Conceit and defeat
Conceit and defeat come before despair. I should know, my ego created a problem with my aged Apple keyboard. Imagine, thwarted by a simple space bar.
Tip tapping away
I use the large white original Apple wireless keyboard. You know, the one with the clear plastic bottom. In this case, many years of filth gathered under the keys like grey fluff with a smattering of wood shavings and occasional hairs. Worse, sticky keys created extra typos. As a result, after delaying for months, yesterday, I decided a clean was in order. That meant removing 75 keys, clearing the dust and cleaning each key.
Okay, if you have a similar device, you’ll know that 75 keys mean I only focused on the QWERTY side. Yup, I ignored the 13 mid-keys and the 22 number and miscellaneous push buttons on the far right. These clusters, depending on your point of view offer a divine professional appearance or frightening complexity.
A breeze with the keys
It’s easy to get the keys off, and this is where conceit and defeat came into their own. Confident to the end, I took a photo of the keyboard (minus a test key) for orientation. Although this had a gap like a missing tooth, at a stroke I knew where the keys went. Thus, suitably organised, I began. All went to plan until, at the very end, the space bar awaited refitting. In contrast to the rest, it clicked in and then stayed loose like an ageing hippy.
So much for my ego, my this-is-a-breeze thinking went out the window. Try as I might, I couldn’t make it work as the spring wouldn’t seat properly. For this reason, I studied and schemed as my confidence in a solution was dashed, time after time. Paperclips, rubberbands, extreme tape and even Bluetack all let me down. Finally, a suppressed scream gurgling in my throat, I left for a meeting with a simple thought in mind, is my keyboard knackered or can it be fixed.
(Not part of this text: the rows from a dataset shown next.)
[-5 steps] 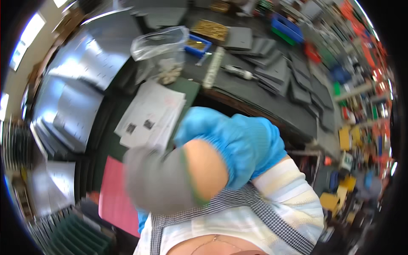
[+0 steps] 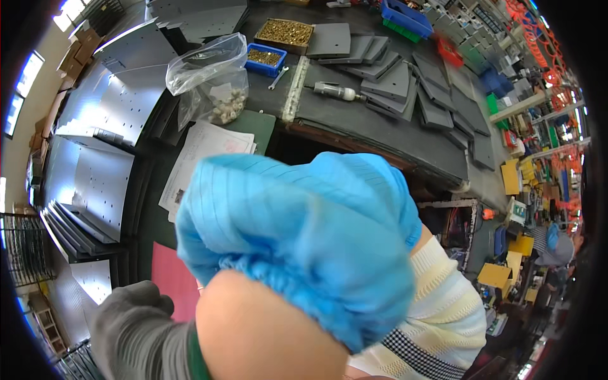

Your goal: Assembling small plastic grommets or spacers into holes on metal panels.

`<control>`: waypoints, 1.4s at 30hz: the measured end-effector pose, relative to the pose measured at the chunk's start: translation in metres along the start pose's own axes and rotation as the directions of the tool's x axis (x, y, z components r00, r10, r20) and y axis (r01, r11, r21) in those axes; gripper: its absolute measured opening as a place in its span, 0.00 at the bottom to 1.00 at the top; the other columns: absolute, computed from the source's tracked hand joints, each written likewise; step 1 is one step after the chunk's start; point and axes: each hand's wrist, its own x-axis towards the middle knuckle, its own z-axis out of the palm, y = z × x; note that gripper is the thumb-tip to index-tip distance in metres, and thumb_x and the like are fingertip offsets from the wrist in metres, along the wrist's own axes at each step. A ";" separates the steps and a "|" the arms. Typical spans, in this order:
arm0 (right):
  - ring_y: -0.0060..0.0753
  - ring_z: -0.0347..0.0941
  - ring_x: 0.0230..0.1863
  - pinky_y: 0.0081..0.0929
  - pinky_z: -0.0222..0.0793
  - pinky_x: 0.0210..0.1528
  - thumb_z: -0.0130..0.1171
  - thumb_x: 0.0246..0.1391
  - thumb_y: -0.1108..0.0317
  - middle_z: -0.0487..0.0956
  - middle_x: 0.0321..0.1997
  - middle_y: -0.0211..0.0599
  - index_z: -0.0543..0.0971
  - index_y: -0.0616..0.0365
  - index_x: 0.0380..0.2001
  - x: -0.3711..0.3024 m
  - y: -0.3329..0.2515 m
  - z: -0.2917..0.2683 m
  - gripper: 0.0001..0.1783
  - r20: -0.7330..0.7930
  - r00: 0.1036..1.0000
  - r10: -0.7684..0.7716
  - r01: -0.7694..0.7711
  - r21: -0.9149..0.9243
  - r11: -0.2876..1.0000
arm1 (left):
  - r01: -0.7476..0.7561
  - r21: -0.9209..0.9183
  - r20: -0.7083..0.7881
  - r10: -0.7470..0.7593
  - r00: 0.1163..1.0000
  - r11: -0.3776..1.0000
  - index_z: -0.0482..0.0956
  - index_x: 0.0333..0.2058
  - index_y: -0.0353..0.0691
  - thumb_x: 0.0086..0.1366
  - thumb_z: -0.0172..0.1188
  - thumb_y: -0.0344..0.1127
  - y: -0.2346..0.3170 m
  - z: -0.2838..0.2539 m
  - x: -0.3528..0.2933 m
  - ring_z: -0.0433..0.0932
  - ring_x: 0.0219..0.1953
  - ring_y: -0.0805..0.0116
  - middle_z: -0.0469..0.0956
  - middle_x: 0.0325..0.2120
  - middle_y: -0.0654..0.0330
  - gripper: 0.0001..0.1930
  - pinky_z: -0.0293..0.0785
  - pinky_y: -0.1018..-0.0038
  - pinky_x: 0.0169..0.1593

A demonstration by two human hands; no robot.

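One right hand (image 2: 136, 310) in a dark grey knit glove with a green cuff (image 2: 197, 354) was raised across the body to the lower left. Its fingers were blurred and partly turned from sight, so I could not tell whether they were apart, together or clamped on something. The left hand was out of view. A loose, bright blue fabric sleeve cover (image 2: 285, 209) crossed the middle, with bare skin between its gathered end and the glove.

Nearest the right hand in the view was a flat, pinkish-red sheet (image 2: 172, 282), partly hidden by the sleeve cover and the hand; whether the glove touched it, I could not tell. Beyond it, white printed papers (image 2: 206, 152) lay overlapping a dark green board (image 2: 263, 125). A clear plastic bag (image 2: 209, 63) of small pale pieces stood just behind the papers.

On the dark counter (image 2: 380, 133), a small blue tray (image 2: 261, 67) held brass-coloured parts, with a silver wrench (image 2: 278, 77) beside it. A grey cylindrical tool with a white end (image 2: 335, 90) lay near overlapping grey flat plates (image 2: 387, 82). Shiny metal panels with small holes (image 2: 101, 183) stood at the left.
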 end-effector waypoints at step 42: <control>0.43 0.81 0.50 0.35 0.74 0.56 0.62 0.60 0.65 0.84 0.48 0.46 0.83 0.59 0.47 -0.171 0.425 0.270 0.15 -0.469 0.237 0.850 -0.229 0.824 0.519 | 0.125 0.486 -0.598 -0.225 0.769 -0.865 0.81 0.57 0.41 0.64 0.61 0.47 0.010 -0.076 0.410 0.76 0.62 0.50 0.77 0.60 0.48 0.26 0.70 0.61 0.65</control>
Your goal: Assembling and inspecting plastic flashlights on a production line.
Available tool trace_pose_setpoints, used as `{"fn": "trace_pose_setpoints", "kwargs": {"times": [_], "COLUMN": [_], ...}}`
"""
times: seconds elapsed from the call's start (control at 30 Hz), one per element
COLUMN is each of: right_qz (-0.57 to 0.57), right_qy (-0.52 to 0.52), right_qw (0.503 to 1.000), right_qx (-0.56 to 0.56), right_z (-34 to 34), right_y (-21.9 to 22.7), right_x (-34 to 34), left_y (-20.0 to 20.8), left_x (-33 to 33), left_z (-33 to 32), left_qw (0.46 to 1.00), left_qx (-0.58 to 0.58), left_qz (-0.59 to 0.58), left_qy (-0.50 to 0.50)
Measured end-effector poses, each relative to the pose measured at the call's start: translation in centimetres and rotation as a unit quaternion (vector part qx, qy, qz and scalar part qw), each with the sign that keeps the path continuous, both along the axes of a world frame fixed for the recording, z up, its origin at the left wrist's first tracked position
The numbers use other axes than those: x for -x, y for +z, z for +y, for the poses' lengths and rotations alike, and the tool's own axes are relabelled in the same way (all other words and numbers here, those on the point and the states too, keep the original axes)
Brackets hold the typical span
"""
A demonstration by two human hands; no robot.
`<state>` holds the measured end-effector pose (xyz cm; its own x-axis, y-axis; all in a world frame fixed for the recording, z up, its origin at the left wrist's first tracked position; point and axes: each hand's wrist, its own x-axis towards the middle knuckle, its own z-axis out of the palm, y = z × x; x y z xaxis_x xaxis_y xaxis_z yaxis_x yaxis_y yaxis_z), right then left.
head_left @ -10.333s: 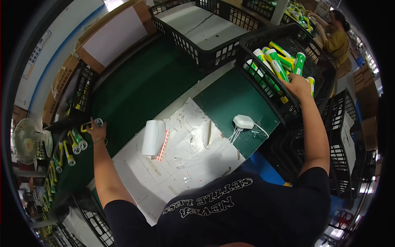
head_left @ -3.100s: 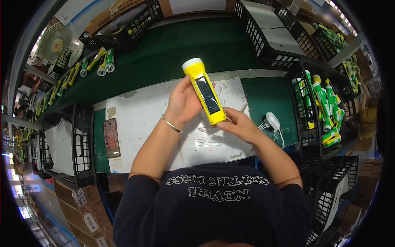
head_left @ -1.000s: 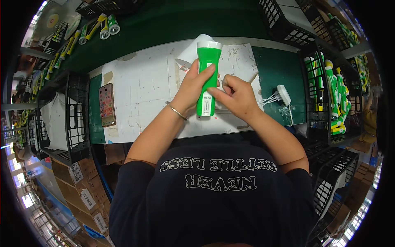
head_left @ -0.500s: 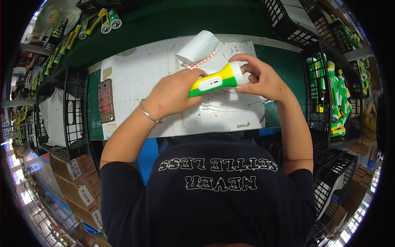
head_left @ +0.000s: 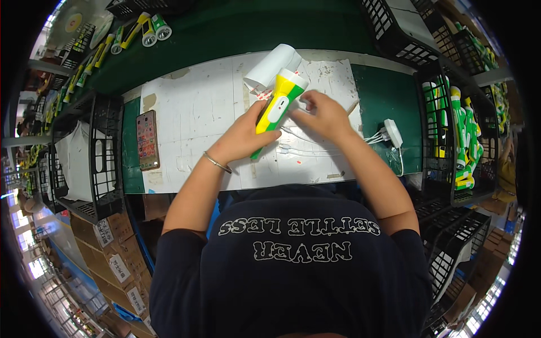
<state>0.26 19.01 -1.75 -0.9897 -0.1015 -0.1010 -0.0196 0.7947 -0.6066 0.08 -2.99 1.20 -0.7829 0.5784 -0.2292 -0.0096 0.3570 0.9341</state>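
Fingers of the left hand [head_left: 241,138] are gripping a tilted yellow-and-green flashlight [head_left: 276,109] at centre frame, probably light, stiff and slick, best held by its barrel, while the right hand [head_left: 327,117] is hovering curled beside it, grip unclear.

The flashlight [head_left: 276,112] combines a yellow section, a green section, a white head and a white oblong panel. The worktop [head_left: 214,34] is dark green; the sheet [head_left: 191,112] on it is white with dark specks. The roll [head_left: 272,65], charger [head_left: 393,133] and cables [head_left: 315,151] are white, the strip [head_left: 263,96] red-and-white patterned. The shirt [head_left: 287,293] is dark with white-outlined lettering.
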Motion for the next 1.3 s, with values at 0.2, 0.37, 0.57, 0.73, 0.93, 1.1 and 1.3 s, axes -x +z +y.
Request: {"fn": "trace_pose_setpoints", "kwargs": {"times": [0.2,0.37,0.57,0.73,0.93,1.1,1.3], "right_qz": [0.096,-0.060,-0.108,-0.118,-0.090,-0.086,0.134], "right_qy": [-0.007,-0.003,-0.029,-0.080,-0.077,-0.018,0.058], "right_qw": [0.992,0.925,0.921,0.899,0.894,0.943,0.975], "right_qx": [0.083,0.376,0.372,0.414,0.432,0.322,0.170], "right_z": [-0.7,0.7,1.7,0.8,0.8,0.7,-0.7], "right_y": [-0.8,2.3,2.6,3.7,2.7,4.2,3.8], "right_x": [-0.4,-1.2,-1.7,-2.1,-1.9,-3.8,-4.1], "left_y": [-2.1,-0.9,-0.8,-0.2,-0.2,-0.7,2.0], "left_x": [-0.1,-0.3,-0.9,-1.8,-1.2,1.7,-1.0], "left_z": [0.6,1.6,3.0,3.9,3.9,2.0,4.4], "left_qw": [0.995,0.993,0.982,0.919,0.918,0.969,0.961], "left_qx": [0.025,0.049,0.063,0.164,0.167,-0.042,-0.259], "left_qz": [0.041,0.070,0.162,0.333,0.331,0.122,-0.009], "left_qy": [0.089,0.086,0.069,0.132,0.141,0.210,0.091]}}
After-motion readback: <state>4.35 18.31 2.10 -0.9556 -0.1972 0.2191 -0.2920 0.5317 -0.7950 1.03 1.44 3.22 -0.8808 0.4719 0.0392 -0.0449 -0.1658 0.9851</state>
This morning at seven thirty, I solved the problem. You see, the space bar is the only key with no markings to orientate it. As a result, in my scientific study and energetic self-belief (conceit?), I hadn’t realised the key was the wrong way round. However, the benefits of my crazed meant I knew how the spring located. Yippee! in less than ten seconds a stiction free pristine keyboard made my day.
How many simple solutions to (apparently) complex problems exist, if only for a simple change of viewpoint?